Action item:
Give the data below again exactly as it stands. Omit the pictures.

Information shown:
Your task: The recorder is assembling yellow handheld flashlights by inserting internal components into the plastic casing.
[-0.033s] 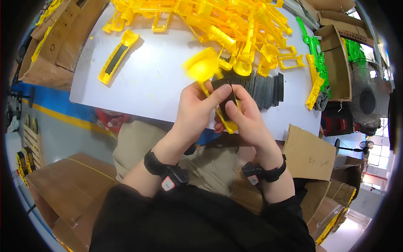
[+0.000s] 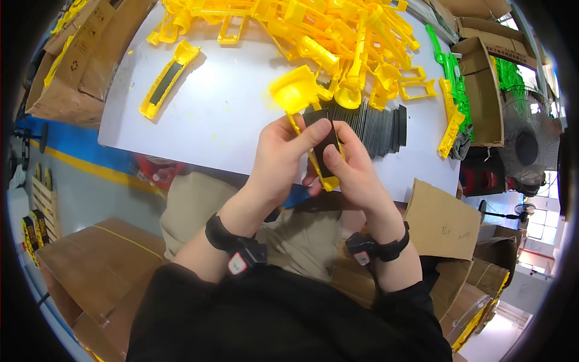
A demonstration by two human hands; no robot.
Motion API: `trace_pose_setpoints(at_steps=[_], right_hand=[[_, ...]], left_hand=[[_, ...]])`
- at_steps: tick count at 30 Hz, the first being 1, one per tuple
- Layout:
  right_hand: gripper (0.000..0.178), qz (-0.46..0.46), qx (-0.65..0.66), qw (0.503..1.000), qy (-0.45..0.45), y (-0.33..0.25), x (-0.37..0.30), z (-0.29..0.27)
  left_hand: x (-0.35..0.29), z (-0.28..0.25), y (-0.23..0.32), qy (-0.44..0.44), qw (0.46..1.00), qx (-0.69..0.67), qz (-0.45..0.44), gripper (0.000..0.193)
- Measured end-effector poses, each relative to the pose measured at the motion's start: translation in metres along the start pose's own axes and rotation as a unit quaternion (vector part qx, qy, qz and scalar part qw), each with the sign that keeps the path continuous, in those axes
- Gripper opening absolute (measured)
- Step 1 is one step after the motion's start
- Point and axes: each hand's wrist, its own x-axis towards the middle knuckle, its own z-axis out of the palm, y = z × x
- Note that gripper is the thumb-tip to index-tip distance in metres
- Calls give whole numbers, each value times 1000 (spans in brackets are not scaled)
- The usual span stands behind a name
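Observation:
Both my hands are closed round one long yellow plastic part [image 2: 294, 90], held tilted over the table's near edge. Its wide scoop-like end points away from me. A dark flat strip [image 2: 319, 130] lies along its trough. My left hand [image 2: 283, 148] grips the part from the left, thumb pressed on the strip. From the right, my right hand [image 2: 356, 160] grips it, with its thumb on the strip lower down. Fingers underneath are partly hidden. Just beyond my right hand stands a row of dark flat strips [image 2: 374, 130].
A heap of yellow plastic parts [image 2: 313, 36] covers the table's far side. One yellow part with a dark strip in it [image 2: 166, 84] lies at left on the white table [image 2: 211, 120]. Green parts [image 2: 453, 78] lie along the right edge, near cardboard boxes [image 2: 485, 90] and a fan [image 2: 528, 142].
The yellow part's scoop end has shifted slightly to the right. Both hands keep nearly the same place and hold.

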Motion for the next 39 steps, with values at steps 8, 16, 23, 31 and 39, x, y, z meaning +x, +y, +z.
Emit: trace_pose_setpoints(at_steps=[8, 16, 23, 31, 39], right_hand=[[78, -69, -55, 996, 10, 6, 4, 1], [69, -164, -247, 955, 20, 19, 8, 4], [71, -8, -24, 1000, 4, 6, 3, 8], [88, -245, -244, 936, 73, 9, 10, 25], [95, -262, -247, 930, 74, 9, 8, 31]], left_hand=[[6, -15, -13, -39, 999, 4, 16, 22], [8, -9, -15, 20, 997, -70, 20, 22], [3, -4, -17, -2, 996, 58, 69, 21], [6, 8, -24, 31, 992, -54, 106, 24], [3, 8, -10, -10, 992, -93, 81, 22]])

Solution to the problem:
Your task: The recorder is assembling yellow handheld flashlights by inserting internal components into the plastic casing.
[-0.033s] 
[+0.000s] 
A demonstration by two human hands; no robot.
Motion API: `trace_pose_setpoints(at_steps=[_], right_hand=[[_, ...]], left_hand=[[_, ...]])`
- at_steps: tick count at 30 Hz, the first being 1, one per tuple
- Layout:
  right_hand: gripper (0.000..0.178), qz (-0.46..0.46), qx (-0.65..0.66), qw (0.503..1.000), qy (-0.45..0.45), y (-0.33..0.25), x (-0.37..0.30), z (-0.29..0.27)
  left_hand: x (-0.35..0.29), z (-0.28..0.25), y (-0.23..0.32), qy (-0.44..0.44), qw (0.46..1.00), qx (-0.69..0.67), qz (-0.45..0.44), gripper (0.000..0.193)
- Measured end-effector poses, each relative to the pose measured at the motion's start: translation in metres along the start pose's own axes and rotation as a unit quaternion (vector part qx, qy, qz and scalar part qw), each with the sign that keeps the path continuous, in those axes
- Gripper opening absolute (measured)
- Step 1 is one step after the motion's start
- Point and axes: each hand's wrist, its own x-axis towards the middle knuckle, its own z-axis out of the palm, y = z × x
- Note that gripper is the thumb-tip to index-tip distance in metres
- Calls give whole numbers, each value times 1000 (spans in brackets are not scaled)
- The usual span stands behind a name
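Observation:
Both my hands are closed round one long yellow plastic part [image 2: 294, 90], held tilted over the table's near edge. Its wide scoop-like end points away from me. A dark flat strip [image 2: 319, 130] lies along its trough. My left hand [image 2: 283, 148] grips the part from the left, thumb pressed on the strip. From the right, my right hand [image 2: 356, 160] grips it, with its thumb on the strip lower down. Fingers underneath are partly hidden. Just beyond my right hand stands a row of dark flat strips [image 2: 374, 130].
A heap of yellow plastic parts [image 2: 313, 36] covers the table's far side. One yellow part with a dark strip in it [image 2: 166, 84] lies at left on the white table [image 2: 211, 120]. Green parts [image 2: 453, 78] lie along the right edge, near cardboard boxes [image 2: 485, 90] and a fan [image 2: 528, 142].
The yellow part's scoop end has shifted slightly to the right. Both hands keep nearly the same place and hold.
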
Motion for the next 39 steps, with values at steps 8, 16, 23, 31 and 39, x, y, z meaning +x, +y, +z.
Emit: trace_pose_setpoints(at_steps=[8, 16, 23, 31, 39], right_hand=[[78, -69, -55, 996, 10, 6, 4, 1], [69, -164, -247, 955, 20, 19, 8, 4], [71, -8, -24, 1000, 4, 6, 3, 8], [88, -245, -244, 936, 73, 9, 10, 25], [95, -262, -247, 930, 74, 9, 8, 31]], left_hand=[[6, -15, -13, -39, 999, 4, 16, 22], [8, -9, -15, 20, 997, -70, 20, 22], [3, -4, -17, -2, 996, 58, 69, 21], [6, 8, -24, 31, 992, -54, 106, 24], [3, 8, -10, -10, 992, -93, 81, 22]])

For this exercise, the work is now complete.